→ Data provided
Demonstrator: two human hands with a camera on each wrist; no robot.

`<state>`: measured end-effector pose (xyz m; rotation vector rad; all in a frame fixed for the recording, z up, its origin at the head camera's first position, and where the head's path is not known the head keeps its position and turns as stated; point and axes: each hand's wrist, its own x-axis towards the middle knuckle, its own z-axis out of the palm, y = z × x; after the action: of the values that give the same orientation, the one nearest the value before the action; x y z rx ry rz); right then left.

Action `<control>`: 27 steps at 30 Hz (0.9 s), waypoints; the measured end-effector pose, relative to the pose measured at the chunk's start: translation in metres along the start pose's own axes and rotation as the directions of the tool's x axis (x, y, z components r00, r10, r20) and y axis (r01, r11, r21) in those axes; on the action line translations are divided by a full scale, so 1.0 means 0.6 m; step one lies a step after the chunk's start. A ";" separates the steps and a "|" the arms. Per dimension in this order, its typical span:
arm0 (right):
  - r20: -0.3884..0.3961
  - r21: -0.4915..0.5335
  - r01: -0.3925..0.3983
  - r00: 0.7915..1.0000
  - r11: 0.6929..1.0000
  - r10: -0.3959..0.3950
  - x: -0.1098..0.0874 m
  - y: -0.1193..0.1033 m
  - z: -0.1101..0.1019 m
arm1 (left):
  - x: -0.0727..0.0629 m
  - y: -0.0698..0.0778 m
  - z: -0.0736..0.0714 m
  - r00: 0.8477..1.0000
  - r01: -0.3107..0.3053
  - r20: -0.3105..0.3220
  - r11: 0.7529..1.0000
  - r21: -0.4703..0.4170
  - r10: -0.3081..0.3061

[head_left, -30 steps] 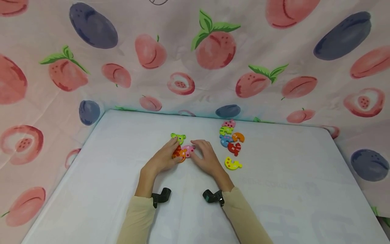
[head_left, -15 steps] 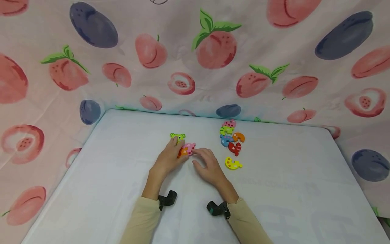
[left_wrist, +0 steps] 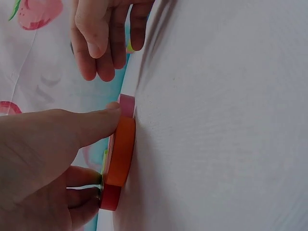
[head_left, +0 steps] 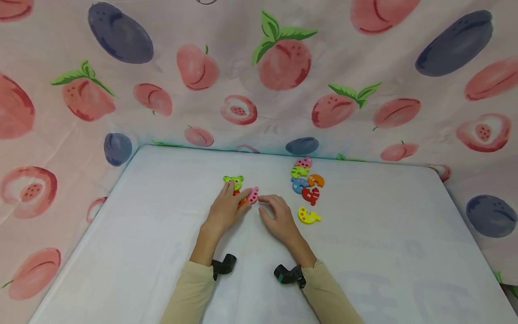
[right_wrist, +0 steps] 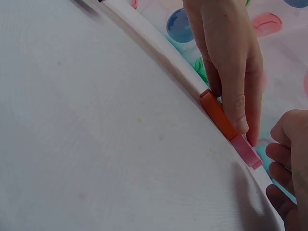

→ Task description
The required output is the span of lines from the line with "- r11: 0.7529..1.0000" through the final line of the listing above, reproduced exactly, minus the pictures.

→ Answer box
  - r11: 0.7529..1.0000
  - r21: -0.4703..0.4170
  - r10: -0.3081..0.3061

[head_left, -30 steps] 
[head_left, -15 steps] 
[left_wrist, +0 steps] 
[head_left, +0 steps] 
[right_wrist, +0 steps] 

For this exercise, the answer is now complete.